◆ **WHAT THE EXERCISE ASKS**:
Omit the pictures and return exactly the stretch of the material below from the line with "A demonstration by" through the line with "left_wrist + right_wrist".

◆ **INFORMATION PROVIDED**:
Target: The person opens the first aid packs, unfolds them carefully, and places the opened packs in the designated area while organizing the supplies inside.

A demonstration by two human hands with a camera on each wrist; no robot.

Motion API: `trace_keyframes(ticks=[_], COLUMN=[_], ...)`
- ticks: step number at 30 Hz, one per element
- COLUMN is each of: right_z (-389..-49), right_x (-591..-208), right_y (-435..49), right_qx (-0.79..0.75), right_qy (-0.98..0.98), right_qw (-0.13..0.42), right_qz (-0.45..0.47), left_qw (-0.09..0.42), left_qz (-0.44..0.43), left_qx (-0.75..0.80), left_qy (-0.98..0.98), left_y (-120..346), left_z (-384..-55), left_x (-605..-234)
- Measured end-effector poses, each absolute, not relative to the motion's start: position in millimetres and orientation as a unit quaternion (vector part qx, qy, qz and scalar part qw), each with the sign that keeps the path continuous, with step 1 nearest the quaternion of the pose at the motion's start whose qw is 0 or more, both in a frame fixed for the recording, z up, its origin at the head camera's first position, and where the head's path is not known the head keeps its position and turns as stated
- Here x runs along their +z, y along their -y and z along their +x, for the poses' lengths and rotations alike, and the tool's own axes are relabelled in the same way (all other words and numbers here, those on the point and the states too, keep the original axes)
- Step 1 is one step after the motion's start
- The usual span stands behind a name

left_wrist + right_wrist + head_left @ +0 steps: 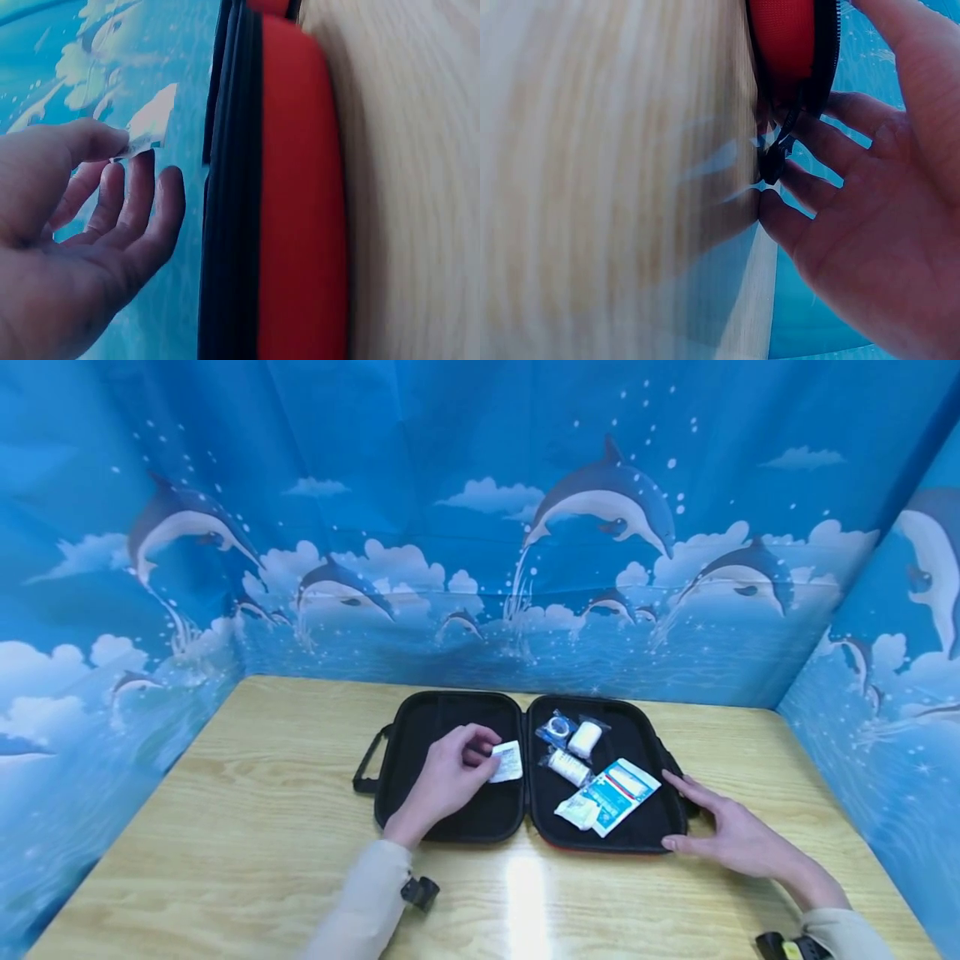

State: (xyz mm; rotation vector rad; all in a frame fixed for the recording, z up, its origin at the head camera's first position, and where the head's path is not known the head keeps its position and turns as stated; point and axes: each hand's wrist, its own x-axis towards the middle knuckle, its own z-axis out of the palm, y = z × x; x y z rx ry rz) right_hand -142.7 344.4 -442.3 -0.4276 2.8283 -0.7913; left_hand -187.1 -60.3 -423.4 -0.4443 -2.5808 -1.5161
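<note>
My left hand (453, 772) pinches a small white packet (507, 762) between thumb and fingertips, above the left half of an open black-lined case (450, 828). In the left wrist view the packet (152, 120) stands out past the thumb, beside the case's red outer shell (300, 180). My right hand (738, 837) rests at the right edge of the case, fingers spread and fairly straight. The right wrist view has its fingers near the red shell (782, 45) and a dark zipper pull (774, 161).
In the right half lie a blue-and-white packet (626, 789), a white wrapped piece (577, 812), two white rolls (585, 739) in clear wrap and a tape roll (557, 725). A carry handle (367, 764) sticks out left. Dolphin-print curtains (480, 527) border the wooden table (247, 827).
</note>
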Motion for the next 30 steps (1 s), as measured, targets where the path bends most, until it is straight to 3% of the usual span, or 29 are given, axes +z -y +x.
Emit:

◆ **ANSWER TO THE EXERCISE**:
A demonstration by two human hands with a camera on each wrist; no robot.

Motion API: `trace_keyframes(ticks=[_], COLUMN=[_], ...)`
- ticks: step number at 30 Hz, one per element
- COLUMN is each of: right_z (-389..-49), right_x (-591..-208), right_y (-435..49), right_qx (-0.79..0.75), right_qy (-0.98..0.98), right_qw (-0.13..0.42), right_qz (-0.45..0.47), left_qw (-0.09..0.42), left_qz (-0.44..0.43), left_qx (-0.75..0.80), left_qy (-0.98..0.98), left_y (-120..346), left_z (-384..-55), left_x (-605..-234)
- Measured end-effector poses, each absolute, not relative to the motion's start: position in millimetres and orientation as a unit quaternion (vector part qx, qy, qz and scalar part qw), each with the sign that keeps the path continuous, with step 1 nearest the quaternion of the pose at the motion's start whose qw is 0 or more, both in a frame fixed for the recording, z up, its origin at the head camera's first position, and where the head's path is not known the head keeps its position and turns as stated
- Here x runs along their +z, y along their -y and z along their +x, for the poses' lengths and rotations alike, and the tool's own axes are relabelled in the same way (all other words and numbers here, those on the point and the states too, keep the original axes)
- Step 1 is one step after the motion's start
- The usual span stands behind a name

left_wrist + right_wrist + head_left @ +0 steps: 

The response is finished, and the exercise is complete.